**Directions for this task**.
Work out how many lines of the material contain the string "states". Respond with the number only.

___

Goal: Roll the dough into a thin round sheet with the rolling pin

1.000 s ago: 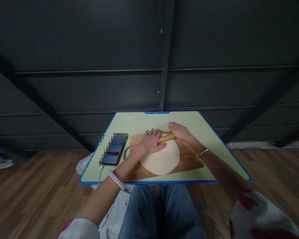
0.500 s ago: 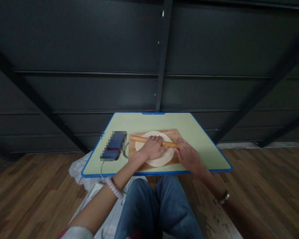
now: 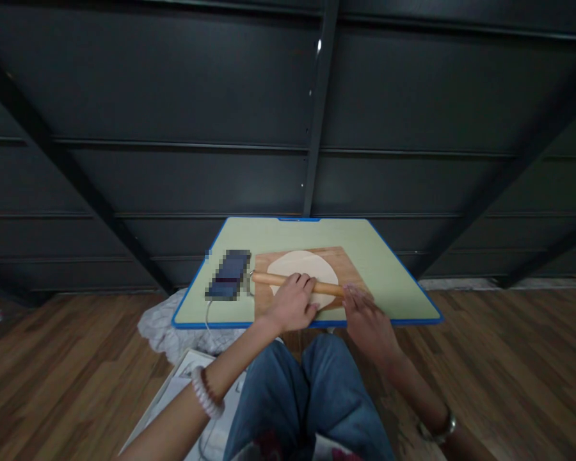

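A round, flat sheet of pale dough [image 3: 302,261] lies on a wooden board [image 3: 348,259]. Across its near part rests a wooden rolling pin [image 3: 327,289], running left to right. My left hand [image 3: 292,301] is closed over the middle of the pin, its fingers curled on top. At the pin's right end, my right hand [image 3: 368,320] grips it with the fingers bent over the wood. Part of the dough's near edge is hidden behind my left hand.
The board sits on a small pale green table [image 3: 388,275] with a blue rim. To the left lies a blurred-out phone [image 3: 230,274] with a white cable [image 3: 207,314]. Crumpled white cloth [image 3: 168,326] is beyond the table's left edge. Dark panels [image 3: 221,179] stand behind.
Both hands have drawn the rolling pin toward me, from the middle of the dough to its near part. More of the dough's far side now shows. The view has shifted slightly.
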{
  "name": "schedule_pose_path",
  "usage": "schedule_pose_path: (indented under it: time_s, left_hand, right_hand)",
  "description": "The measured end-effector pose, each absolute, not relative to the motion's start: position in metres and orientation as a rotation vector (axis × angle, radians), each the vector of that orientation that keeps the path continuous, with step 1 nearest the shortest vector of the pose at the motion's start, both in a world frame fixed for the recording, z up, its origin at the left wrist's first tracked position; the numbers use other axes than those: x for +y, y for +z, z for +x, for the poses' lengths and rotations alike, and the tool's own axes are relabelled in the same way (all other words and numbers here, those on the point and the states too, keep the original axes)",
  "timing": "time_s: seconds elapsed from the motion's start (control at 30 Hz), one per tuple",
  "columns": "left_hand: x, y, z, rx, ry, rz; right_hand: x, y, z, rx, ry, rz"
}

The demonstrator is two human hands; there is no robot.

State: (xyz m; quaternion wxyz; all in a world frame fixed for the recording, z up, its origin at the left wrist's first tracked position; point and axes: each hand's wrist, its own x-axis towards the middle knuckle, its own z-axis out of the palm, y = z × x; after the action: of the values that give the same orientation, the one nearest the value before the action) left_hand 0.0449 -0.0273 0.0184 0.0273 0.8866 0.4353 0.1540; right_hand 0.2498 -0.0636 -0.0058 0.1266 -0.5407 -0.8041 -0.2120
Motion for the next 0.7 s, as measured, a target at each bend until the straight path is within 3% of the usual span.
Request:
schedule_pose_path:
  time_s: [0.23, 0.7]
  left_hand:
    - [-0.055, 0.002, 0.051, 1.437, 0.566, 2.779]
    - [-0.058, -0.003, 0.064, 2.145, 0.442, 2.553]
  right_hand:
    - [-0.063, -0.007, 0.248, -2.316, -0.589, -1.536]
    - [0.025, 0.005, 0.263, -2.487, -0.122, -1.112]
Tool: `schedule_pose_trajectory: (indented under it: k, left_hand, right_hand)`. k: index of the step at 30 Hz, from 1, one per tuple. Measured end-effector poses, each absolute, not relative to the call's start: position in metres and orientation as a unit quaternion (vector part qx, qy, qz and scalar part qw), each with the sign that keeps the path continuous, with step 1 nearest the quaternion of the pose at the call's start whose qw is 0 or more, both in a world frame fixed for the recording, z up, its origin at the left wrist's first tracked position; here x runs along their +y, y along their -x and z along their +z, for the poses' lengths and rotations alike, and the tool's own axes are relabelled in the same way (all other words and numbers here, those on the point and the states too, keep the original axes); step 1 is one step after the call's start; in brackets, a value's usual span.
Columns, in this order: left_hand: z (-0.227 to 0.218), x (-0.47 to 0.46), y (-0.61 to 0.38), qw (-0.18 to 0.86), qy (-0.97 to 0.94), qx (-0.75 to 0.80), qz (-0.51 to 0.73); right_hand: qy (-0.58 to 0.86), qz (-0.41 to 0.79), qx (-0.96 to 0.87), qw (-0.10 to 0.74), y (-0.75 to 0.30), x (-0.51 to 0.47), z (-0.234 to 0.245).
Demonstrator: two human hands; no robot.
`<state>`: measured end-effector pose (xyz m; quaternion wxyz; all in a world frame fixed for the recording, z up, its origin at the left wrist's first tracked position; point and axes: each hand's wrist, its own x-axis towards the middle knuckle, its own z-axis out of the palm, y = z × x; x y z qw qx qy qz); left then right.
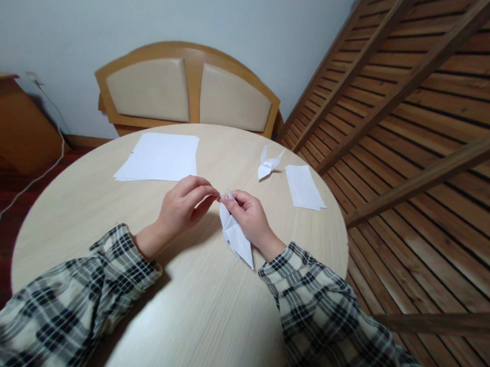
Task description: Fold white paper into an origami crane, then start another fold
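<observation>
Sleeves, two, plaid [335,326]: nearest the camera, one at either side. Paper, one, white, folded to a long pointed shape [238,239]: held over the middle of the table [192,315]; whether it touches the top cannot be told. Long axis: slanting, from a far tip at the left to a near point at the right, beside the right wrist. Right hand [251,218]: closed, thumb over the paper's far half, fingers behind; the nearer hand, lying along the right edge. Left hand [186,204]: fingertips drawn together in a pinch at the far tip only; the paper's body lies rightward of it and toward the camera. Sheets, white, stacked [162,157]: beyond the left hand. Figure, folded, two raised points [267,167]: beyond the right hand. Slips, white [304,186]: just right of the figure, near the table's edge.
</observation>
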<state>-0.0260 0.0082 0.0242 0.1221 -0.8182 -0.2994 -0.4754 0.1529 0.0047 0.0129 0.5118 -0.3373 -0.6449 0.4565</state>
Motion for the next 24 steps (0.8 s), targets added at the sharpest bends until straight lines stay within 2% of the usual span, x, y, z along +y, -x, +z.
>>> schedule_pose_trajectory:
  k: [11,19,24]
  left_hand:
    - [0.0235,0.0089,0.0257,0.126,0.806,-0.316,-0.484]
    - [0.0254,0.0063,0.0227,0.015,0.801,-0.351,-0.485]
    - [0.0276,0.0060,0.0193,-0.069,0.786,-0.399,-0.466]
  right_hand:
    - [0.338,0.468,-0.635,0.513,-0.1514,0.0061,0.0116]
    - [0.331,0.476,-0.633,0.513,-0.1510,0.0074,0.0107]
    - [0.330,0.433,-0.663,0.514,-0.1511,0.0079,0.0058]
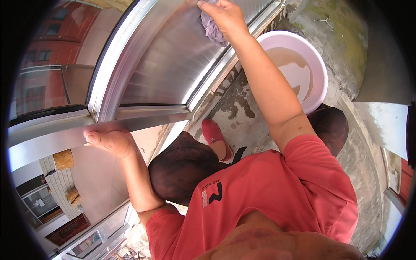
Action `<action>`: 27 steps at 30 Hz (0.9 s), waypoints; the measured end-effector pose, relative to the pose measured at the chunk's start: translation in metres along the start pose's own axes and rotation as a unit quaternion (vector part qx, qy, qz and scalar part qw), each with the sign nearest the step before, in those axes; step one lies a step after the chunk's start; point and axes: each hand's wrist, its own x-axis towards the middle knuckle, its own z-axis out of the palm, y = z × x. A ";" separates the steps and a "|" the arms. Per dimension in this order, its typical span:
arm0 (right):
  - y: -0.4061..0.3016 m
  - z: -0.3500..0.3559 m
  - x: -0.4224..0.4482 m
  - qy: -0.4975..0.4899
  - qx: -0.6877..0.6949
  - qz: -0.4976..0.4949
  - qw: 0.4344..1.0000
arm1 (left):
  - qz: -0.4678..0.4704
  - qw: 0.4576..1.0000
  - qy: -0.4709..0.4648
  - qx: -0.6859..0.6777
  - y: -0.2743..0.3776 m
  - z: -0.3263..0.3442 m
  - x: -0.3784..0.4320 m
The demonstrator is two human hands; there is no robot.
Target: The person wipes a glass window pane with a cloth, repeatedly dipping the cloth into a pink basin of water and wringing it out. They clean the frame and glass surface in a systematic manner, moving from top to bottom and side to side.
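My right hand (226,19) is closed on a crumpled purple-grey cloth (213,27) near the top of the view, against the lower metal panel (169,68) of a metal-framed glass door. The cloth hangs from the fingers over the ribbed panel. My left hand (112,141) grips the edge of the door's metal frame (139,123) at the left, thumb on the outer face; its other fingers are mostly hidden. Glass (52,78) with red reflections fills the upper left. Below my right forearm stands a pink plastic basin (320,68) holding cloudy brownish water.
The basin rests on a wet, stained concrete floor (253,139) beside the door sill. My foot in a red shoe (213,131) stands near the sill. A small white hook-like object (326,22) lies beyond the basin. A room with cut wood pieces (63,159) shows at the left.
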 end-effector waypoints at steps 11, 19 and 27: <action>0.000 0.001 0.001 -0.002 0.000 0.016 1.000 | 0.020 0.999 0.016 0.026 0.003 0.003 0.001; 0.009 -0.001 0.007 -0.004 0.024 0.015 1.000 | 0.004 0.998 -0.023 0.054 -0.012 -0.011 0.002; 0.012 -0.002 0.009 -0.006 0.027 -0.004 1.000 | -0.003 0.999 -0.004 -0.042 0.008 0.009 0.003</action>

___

**Result for this task**.
2